Modal labs is a serverless platform which allows remote python code execution on GPUs and CPUs. Axolotl is a tool for finetuning various models. Let’s run this example which finetunes a model to output valid SQL query given a valid schema and a natural language query.

Install modal locally. It will prompt you for a key from your registered modal account.

pip install modal
python -m modal setup

Install locally hugging face (HF) libraries we will use to inspect our finetuning data prepared by axolotl preprocessing step. You do not need a GPU. You might need to login to HF. You will need access to gated models on HF (base_model in axolotl config file as explained later).

pip install -U transformers datasets

Easiest way to login to HF from your terminal (so you can run code/notebooks).

huggingface-cli login

Optionally set following to use weights and biases to track the finetune run.

export ALLOW_WANDB = true

Add Hugging face and Weights and biases access tokens to modal secrets. This modal finetune repo expects the secrets to be name huggingface and wandb.

Clone the LLM finetune repository from modal and navigate to that.

git clone https://github.com/modal-labs/llm-finetuning.git
cd llm-finetuning

Let’s use axolotl config file config/mistral.yml with finetuning data file data/sqlqa.jsonl. In config file, format: shows what axolotl generated prompt will look like. Axolotl ingests data in jsonl format as shown in the data file to generate prompts as required by the model.

modal run --detach src.train --config=config/mistral.yml --data=data/sqlqa.jsonl --preproc-only

Modal will show you a run-id, which allows you to get the preprocessed data. For e.g.

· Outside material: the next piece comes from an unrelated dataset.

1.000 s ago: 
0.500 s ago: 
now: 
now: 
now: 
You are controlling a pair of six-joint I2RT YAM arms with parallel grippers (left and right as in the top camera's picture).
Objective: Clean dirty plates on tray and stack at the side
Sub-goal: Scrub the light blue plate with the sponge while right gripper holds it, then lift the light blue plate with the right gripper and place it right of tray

Training complete. Run tag: axo-2024-06-15-17-12-42-86d0    

Use this run tag to retrieve the directory from modal onto local directory _debug_data

export RUN_TAG='axo-2024-06-15-17-12-42-86d0'
modal volume ls example-runs-vol {RUN_TAG}
rm -rf _debug_data
modal volume get example-runs-vol {RUN_TAG}/last_run_prepared  _debug_data

Run the following python code and verify the prepared finetuned data. You can optionally use this notebook in the repo to perform the same.

import yaml, os
from pathlib import Path
from datasets import load_from_disk
from transformers import AutoTokenizer

# find tokenizer
with open('../config/mistral.yml', 'r') as f:
    cfg = yaml.safe_load(f)
model_id = cfg['base_model']
tok = AutoTokenizer.from_pretrained(model_id)
# load HF dataset
ds_dir = Path(f'_debug_data/{RUN_TAG}/last_run_prepared')
ds_path = [p for p in ds_dir.iterdir() if p.is_dir()][0]
ds = load_from_disk(str(ds_path))
# check data
print(tok.decode(ds['input_ids'][0]))

Verify the data is formatted correctly as expected from axolotl config file

<s> [INST] Using the schema context below, generate a SQL query that answers the question. CREATE TABLE head (age INTEGER) How many heads of the departments are older than 56 ? [/INST]  [SQL] SELECT COUNT(*) FROM head WHERE age > 56 [/SQL]</s>

Now resume the finetune run

modal run --detach src.train --config=config/mistral.yml\ --data=data/sqlqa.jsonl\ --run-to-resume {RUN_TAG}

Check inference on your finetuned model.

modal run -q src.inference --run-name {RUN_TAG}

To query the finetuned model use the same format as the prepared data

[INST] Using the schema context below, generate a SQL query that answers the question. CREATE TABLE head (age INTEGER) How many heads of the departments are older than 56 ? [/INST]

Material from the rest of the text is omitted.